Your task: Transcribe all the lines below exactly. Omit the pictures.
___ Dataset content
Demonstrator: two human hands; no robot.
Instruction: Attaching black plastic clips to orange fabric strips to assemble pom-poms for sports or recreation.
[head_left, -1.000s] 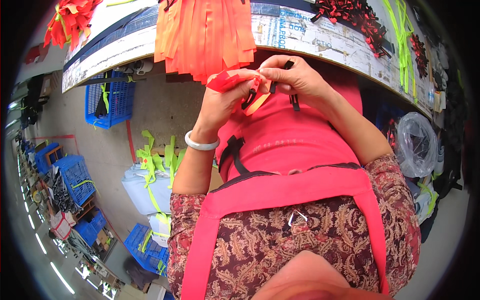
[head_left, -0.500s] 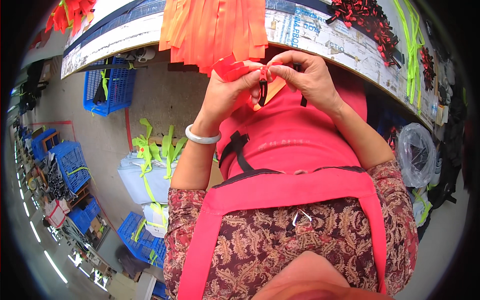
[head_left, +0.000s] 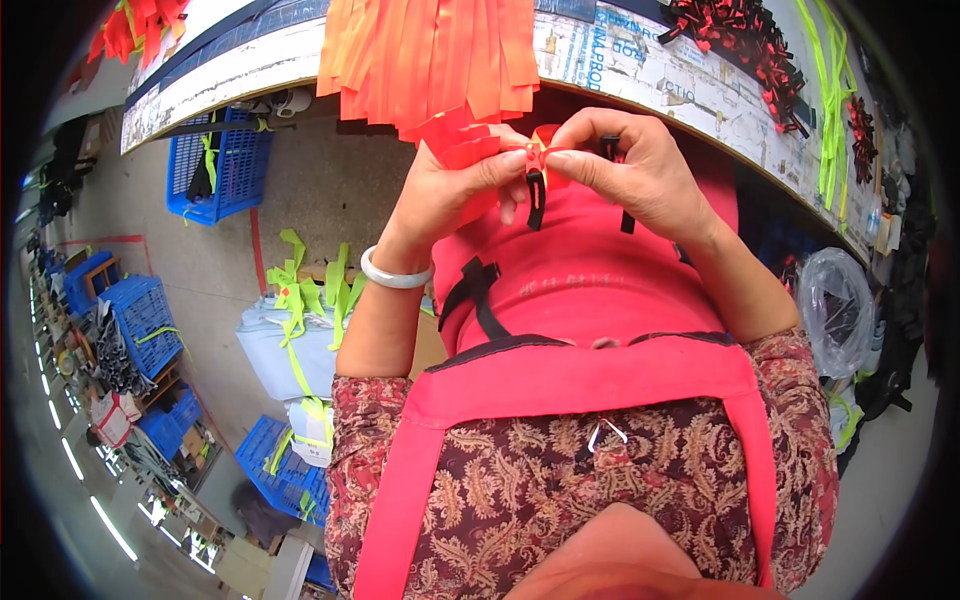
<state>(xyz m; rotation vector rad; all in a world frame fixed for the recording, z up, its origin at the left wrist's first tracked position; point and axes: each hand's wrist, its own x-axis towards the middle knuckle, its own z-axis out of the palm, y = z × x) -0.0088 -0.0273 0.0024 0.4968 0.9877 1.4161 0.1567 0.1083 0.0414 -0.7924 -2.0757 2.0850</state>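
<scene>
In front of the red apron [head_left: 590,260], my two hands meet at the table's near edge. My left hand [head_left: 445,195] is closed on a few orange-red fabric strips [head_left: 460,143], its thumb pressed beside a small red zipper slider whose black pull tab [head_left: 536,200] hangs down. With thumb and forefinger together, my right hand [head_left: 645,175] pinches an orange strip end at the slider; fingertips partly hide the contact. Another black pull tab [head_left: 628,220] dangles under the right hand's curled fingers. A thick fringe of orange strips [head_left: 430,60] drapes over the table edge just beyond.
On the white worn tabletop [head_left: 640,70] lie a pile of red-and-black sliders [head_left: 745,50] and yellow-green strips [head_left: 828,100] at right. Blue crates [head_left: 225,165] stand on the floor at left, near pale-blue bundles [head_left: 290,345]. A clear plastic bag [head_left: 835,310] hangs at right.
My right hand has shifted slightly right and down, exposing another black tab beneath it. The slider's black tab has swung a little right and lower. Both hands keep their grip.
</scene>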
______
Exercise result:
Demonstrator: two human hands; no robot.
Instruction: Attaching black plastic clips to orange fabric strips to assemble pom-poms for sports or recreation.
[head_left, -1.000s] 
[head_left, -0.500s] 
[head_left, +0.000s] 
<state>(xyz m; rotation vector rad; all in a world frame fixed for the recording, z up, its origin at the left wrist's first tracked position; point and axes: each hand's wrist, its own x-axis towards the middle knuckle, its own z-axis out of the palm, y = z × x) -0.0088 -0.0273 0.0024 0.4968 0.9877 1.4161 0.1567 0.1083 0.0414 -0.7924 -2.0757 2.0850</state>
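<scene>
In front of the red apron [head_left: 590,260], my two hands meet at the table's near edge. My left hand [head_left: 445,195] is closed on a few orange-red fabric strips [head_left: 460,143], its thumb pressed beside a small red zipper slider whose black pull tab [head_left: 536,200] hangs down. With thumb and forefinger together, my right hand [head_left: 645,175] pinches an orange strip end at the slider; fingertips partly hide the contact. Another black pull tab [head_left: 628,220] dangles under the right hand's curled fingers. A thick fringe of orange strips [head_left: 430,60] drapes over the table edge just beyond.
On the white worn tabletop [head_left: 640,70] lie a pile of red-and-black sliders [head_left: 745,50] and yellow-green strips [head_left: 828,100] at right. Blue crates [head_left: 225,165] stand on the floor at left, near pale-blue bundles [head_left: 290,345]. A clear plastic bag [head_left: 835,310] hangs at right.
My right hand has shifted slightly right and down, exposing another black tab beneath it. The slider's black tab has swung a little right and lower. Both hands keep their grip.
</scene>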

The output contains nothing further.